Dataset extract
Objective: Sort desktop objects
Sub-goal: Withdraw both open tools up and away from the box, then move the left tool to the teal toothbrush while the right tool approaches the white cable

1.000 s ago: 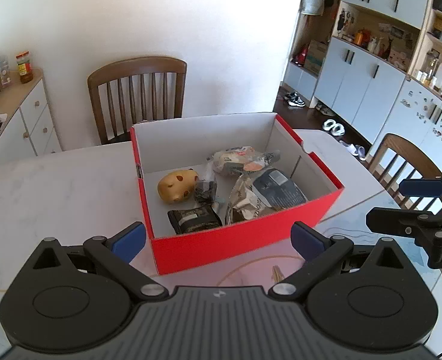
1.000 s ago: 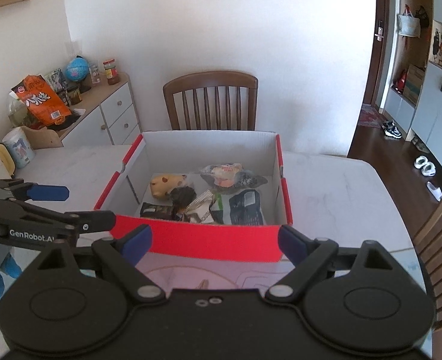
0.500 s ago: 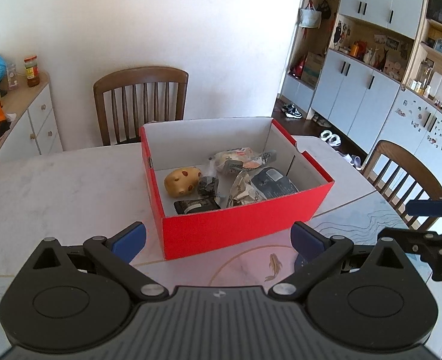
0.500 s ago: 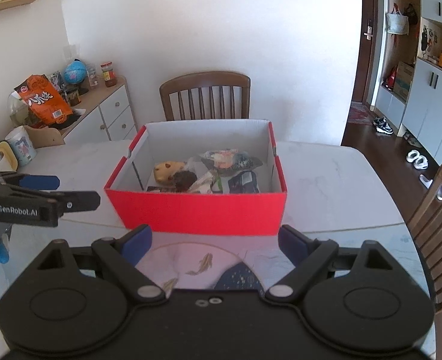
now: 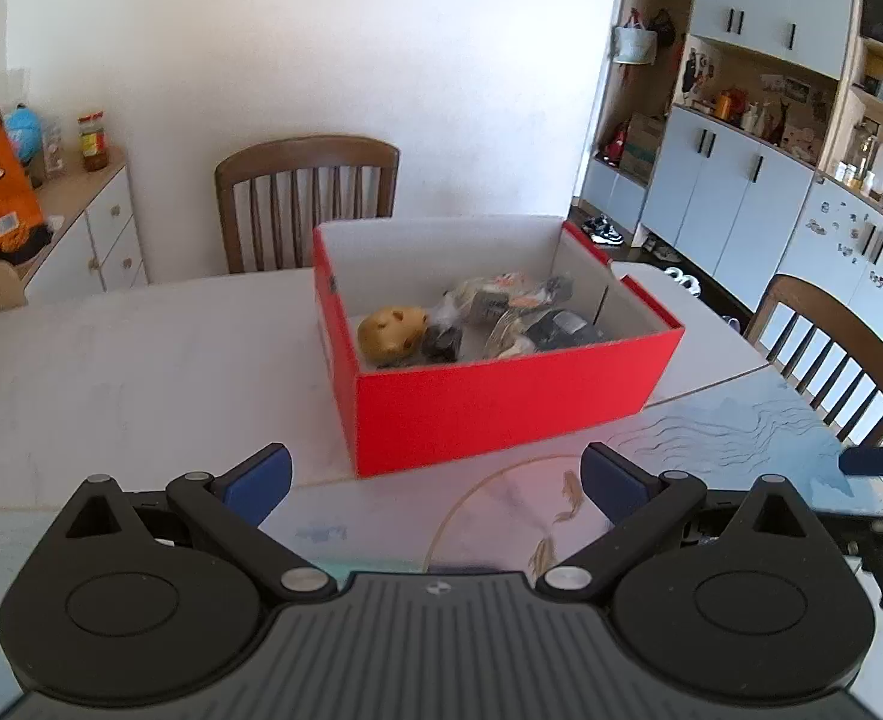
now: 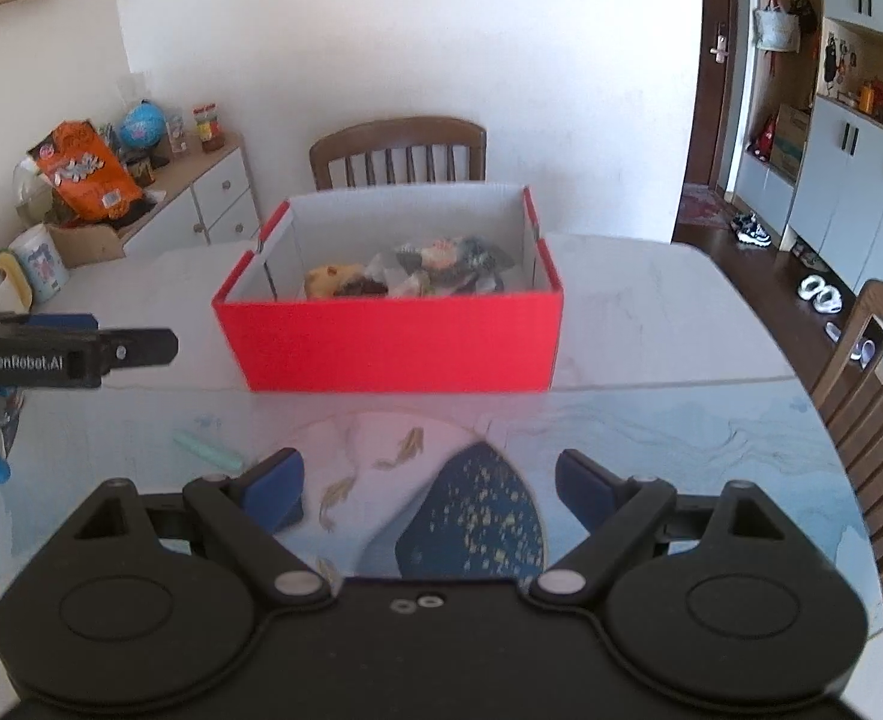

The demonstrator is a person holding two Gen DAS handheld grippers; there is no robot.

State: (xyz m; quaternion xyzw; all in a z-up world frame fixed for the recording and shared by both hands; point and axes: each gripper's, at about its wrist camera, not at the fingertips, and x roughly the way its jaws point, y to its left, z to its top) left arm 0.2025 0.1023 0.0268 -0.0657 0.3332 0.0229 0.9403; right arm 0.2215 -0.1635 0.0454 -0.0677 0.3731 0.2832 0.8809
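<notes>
Your left gripper (image 5: pixel 435 477) and right gripper (image 6: pixel 429 483) both hang empty with jaws spread wide above the table (image 6: pixel 651 324). The red box (image 6: pixel 390 330) sits at twelve o'clock from each, well apart, holding a yellow toy (image 5: pixel 392 330) and wrapped packets (image 5: pixel 501 300).

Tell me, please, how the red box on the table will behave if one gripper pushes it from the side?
The red box looks like thin cardboard with flat walls, so it would probably slide on the smooth table rather than roll. Its base is broad and low, so tipping seems unlikely. The open top may let a wall flex inward. The few items inside look small, so it is likely light.
</notes>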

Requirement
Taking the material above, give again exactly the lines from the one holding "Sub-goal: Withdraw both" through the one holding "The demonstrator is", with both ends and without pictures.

Reply to the task
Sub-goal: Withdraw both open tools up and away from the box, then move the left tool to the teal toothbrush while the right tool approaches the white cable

1.000 s ago: 
1.000 s ago: 
0.500 s ago: 
0.500 s ago: 
now: 
now: 

The demonstrator is a person holding two Gen DAS handheld grippers; there is no robot.

The exercise requires no additional content.